Friday, 6 July 2012

Flat Iron Photography Projects

Yesterday 5th July Christina, Jens and myself ran 2 photography projects in Flat Iron Square as part of the Union Press, a temporary print space in Flat Iron Square.
In many ways the project pulled together a whole bunch of important strands around my photography practice and is the most exciting art project I’ve been involved in for ages.

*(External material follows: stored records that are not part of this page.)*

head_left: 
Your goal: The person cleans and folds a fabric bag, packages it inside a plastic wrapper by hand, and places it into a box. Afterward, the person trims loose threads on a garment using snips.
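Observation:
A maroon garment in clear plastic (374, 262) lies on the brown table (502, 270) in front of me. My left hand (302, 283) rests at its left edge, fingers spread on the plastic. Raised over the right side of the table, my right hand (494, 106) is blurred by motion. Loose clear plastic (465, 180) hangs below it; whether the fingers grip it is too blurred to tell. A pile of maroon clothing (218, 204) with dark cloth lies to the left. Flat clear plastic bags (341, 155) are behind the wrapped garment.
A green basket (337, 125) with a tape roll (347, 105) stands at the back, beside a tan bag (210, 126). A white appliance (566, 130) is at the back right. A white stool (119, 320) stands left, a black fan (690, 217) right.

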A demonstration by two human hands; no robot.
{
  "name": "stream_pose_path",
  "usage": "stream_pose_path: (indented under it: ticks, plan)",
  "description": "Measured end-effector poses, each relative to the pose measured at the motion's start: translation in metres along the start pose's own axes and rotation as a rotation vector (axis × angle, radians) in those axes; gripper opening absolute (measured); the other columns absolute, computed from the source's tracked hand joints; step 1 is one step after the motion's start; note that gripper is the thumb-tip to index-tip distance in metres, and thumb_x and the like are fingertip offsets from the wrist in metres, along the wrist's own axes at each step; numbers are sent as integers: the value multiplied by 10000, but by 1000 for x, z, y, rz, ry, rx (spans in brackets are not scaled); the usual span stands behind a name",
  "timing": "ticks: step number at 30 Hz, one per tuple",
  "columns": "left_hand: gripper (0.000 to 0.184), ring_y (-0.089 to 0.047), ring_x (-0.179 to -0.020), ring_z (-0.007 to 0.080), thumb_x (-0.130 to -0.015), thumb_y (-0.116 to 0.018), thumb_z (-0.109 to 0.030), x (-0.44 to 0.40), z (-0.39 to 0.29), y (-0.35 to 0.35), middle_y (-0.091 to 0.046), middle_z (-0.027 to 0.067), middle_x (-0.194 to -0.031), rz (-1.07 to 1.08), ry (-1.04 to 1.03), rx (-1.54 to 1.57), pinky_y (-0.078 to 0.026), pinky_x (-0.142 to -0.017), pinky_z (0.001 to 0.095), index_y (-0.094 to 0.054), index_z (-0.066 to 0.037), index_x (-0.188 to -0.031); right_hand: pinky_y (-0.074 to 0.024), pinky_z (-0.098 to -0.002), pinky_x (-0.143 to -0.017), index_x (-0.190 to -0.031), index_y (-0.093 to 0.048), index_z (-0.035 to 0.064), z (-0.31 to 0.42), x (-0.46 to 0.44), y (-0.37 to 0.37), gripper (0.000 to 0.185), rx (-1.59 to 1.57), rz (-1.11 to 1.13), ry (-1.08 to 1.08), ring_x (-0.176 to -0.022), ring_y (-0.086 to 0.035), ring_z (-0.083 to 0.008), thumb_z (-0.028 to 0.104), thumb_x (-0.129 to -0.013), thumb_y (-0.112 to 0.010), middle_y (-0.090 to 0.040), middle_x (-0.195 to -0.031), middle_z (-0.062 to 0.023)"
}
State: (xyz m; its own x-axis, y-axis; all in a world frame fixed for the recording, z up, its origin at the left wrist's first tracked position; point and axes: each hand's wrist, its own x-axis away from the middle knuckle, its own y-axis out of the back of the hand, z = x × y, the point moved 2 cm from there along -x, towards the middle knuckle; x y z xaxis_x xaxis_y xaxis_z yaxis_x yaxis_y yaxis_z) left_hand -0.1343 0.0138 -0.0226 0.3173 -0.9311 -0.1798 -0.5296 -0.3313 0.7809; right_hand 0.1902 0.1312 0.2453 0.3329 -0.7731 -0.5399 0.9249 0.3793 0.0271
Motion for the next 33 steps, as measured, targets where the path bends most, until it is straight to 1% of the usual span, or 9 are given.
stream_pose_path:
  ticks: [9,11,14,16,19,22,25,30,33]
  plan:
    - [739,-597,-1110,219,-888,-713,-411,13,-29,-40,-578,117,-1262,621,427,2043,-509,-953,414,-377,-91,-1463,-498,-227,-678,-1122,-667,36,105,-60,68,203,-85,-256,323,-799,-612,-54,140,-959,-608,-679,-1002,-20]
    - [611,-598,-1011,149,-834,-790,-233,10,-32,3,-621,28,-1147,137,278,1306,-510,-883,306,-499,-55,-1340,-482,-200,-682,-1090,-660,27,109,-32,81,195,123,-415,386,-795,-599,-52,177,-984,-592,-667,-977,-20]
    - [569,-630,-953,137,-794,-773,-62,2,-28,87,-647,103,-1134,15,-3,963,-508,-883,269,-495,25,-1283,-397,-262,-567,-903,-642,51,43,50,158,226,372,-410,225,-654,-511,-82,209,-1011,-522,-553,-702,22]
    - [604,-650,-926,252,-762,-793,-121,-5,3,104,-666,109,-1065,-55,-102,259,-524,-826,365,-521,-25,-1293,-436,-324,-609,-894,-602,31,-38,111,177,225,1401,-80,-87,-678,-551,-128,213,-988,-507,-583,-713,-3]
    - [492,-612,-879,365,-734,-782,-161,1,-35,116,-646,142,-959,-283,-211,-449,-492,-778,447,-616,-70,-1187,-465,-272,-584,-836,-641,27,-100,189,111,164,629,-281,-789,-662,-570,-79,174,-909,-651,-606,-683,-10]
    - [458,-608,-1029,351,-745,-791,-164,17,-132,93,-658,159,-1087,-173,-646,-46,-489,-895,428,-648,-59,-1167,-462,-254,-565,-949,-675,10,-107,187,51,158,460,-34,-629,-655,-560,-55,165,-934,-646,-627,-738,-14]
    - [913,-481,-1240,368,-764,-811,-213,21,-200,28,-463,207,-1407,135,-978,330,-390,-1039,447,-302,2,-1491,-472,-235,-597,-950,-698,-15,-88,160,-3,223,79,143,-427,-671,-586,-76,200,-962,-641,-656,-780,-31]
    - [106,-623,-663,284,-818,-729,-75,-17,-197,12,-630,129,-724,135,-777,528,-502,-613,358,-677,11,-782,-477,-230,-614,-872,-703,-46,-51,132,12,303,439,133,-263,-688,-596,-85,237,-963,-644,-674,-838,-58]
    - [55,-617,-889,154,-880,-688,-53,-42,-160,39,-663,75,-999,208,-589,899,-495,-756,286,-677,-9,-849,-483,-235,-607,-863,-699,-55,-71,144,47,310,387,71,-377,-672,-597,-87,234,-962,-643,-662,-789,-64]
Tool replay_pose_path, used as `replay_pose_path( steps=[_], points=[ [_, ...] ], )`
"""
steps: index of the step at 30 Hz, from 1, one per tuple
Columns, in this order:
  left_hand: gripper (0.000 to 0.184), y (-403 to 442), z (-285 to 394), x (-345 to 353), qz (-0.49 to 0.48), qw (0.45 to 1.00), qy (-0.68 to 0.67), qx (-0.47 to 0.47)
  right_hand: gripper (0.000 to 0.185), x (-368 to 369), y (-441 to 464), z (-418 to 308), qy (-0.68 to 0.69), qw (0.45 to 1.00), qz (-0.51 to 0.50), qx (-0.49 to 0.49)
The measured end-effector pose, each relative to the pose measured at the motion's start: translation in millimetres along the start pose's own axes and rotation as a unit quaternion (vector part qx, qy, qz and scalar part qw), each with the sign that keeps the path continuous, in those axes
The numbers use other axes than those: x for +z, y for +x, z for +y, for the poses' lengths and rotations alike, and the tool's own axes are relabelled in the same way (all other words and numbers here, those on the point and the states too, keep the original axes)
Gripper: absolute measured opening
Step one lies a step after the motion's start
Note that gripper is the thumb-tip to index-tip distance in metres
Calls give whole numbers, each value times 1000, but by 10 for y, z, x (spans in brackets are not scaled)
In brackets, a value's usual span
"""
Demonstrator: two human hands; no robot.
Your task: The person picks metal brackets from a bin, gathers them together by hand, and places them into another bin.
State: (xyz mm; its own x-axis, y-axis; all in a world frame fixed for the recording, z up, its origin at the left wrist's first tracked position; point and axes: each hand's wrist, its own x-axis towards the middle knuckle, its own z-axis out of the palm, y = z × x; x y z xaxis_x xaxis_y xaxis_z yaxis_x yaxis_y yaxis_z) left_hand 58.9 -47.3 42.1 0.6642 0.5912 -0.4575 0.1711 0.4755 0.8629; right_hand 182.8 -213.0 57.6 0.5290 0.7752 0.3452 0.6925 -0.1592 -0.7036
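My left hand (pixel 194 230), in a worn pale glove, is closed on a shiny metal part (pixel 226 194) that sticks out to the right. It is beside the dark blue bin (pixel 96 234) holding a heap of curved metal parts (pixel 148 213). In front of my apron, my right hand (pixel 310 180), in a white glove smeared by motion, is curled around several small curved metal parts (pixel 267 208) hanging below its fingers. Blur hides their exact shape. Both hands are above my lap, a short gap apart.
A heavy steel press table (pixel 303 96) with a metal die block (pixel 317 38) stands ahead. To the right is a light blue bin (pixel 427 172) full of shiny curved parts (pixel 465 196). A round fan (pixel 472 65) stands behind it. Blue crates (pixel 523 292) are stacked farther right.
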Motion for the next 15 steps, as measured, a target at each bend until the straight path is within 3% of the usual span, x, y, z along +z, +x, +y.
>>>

Coming from a musical background collaboration is something I've missed in photography. Working with Christina and Jens seemed like we were more than the sum of three people working together -

We had 2 quite different ideas - but they complimented each other in an interesting sense - theirs punned on ironing in Flat Iron Square. First we explored and photographed the empty square early (7am) on a Sunday morning - the link with printing also in the printing of the photographs onto little canvas squares with the iron. Mine was all about filling the square with people - and as well as providing a document of the day hour by hour it also required some action, we had to drum up enthusiasm, call people over and make each photograph happen. One photograph was taken each hour on an instant camera, the photograph in effect printing itself there and then. I had toyed with the idea of taking the photograph on digital - getting much higher quality, but it wasn't about that, seeing the instant print appear still holds it's magic, people photographed the print on their phones so they could send to friends.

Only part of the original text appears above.